I don't recall anything other than one big freshman meeting in the arena.  Not even any refreshments!  :(

 

Posted

It's really unfair we never get to see Sherlock with crazy hair (aside from in Serbia, but I don't count that).

I got up this morning, had a shower, washed my hair, then decided I felt too ill to go to work so didn't bother doing any of the vital steps needed in order to make curly hair look decent. I just went back to bed. A courier just knocked on my door, and I had to open it looking like I'd been electrocuted. Crazy doesn't even cover it. So how is it Sherly, who gets into all the scrapes he does, never looks crazy-haired? Even after he was drugged by Irene, carted across London by persons unknown, and tossed into bed he still wakes up looking pretty well coiffed. They should have thrown in a scene of him first thing in the morning with genuine curly-haired-person-morning-hair. Definitely would have been worth a cheap laugh. 

  • Haha 1
Posted

Probably the same reason we never see John without a shirt, or at least an undershirt.  Creating his scar or redoing Sherlock's hair for just one scene would require a ridiculous amount of extra time in the hair and makeup department.  Darn it!

 

Posted

They should have done a scene before they did his hair in the morning. Sherlock without being twisted and diffused. Sherlock, in a sheet, au naturel. *leer*

Posted

Well maybe Sherlock was graced with a hair like that. No matter if in a sheet in the morning, out of the pool, on the pavement or on the slab. Maybe he's supposed to be a living action figure, they never have hair problems.

Posted

I've actually woken up with perfect make-up... perfect hair only if I've straightened it. 

Posted
1 hour ago, J.P. said:

Well maybe Sherlock was graced with a hair like that. No matter if in a sheet in the morning, out of the pool, on the pavement or on the slab. Maybe he's supposed to be a living action figure, they never have hair problems.
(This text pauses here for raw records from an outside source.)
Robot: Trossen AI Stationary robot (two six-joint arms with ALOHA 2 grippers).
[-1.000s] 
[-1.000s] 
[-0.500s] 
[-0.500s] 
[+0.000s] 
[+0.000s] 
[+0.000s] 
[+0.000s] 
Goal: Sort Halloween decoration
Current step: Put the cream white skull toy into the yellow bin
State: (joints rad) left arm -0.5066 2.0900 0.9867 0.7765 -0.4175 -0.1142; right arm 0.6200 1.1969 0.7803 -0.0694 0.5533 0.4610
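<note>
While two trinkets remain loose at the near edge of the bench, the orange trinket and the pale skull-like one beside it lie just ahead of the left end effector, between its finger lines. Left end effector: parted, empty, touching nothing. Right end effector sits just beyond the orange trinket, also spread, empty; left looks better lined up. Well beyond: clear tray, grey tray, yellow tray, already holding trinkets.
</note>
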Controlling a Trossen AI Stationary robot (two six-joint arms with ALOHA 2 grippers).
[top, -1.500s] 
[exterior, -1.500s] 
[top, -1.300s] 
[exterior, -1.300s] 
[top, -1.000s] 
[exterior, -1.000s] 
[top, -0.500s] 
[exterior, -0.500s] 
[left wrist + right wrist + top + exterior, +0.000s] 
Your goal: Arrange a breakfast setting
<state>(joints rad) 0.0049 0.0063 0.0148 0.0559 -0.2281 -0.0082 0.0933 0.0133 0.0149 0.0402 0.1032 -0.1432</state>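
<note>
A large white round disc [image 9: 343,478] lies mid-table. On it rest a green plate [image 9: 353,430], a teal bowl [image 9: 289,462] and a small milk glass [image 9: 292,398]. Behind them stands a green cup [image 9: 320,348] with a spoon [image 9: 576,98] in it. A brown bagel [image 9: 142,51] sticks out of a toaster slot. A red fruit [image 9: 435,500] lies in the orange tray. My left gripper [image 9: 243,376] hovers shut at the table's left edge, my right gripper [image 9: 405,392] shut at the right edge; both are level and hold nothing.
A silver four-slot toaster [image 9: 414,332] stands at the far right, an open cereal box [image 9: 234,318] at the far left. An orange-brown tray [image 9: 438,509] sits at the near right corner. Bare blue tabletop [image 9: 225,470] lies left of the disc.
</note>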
... or maybe (ssshhhh, don't tell!) just maybe it's a wig?  He actually has a buzz cut because it's comfortable, but when he gets up, he just automatically grabs the sheet and the wig?  In case, you know, a client might show up?

Actually, though, *short* curly hair may just need a minor bit of fluffing to look pretty good in the morning.  When mine was long, I braided it at bedtime (if it wasn't already) just to keep it from wandering off somewhere overnight.  Now that it's short, I just fluff it a bit with my fingertips.  Mine never looks anywhere near as good as Sherlock's though.  I guess I'll go with the action-figure theory.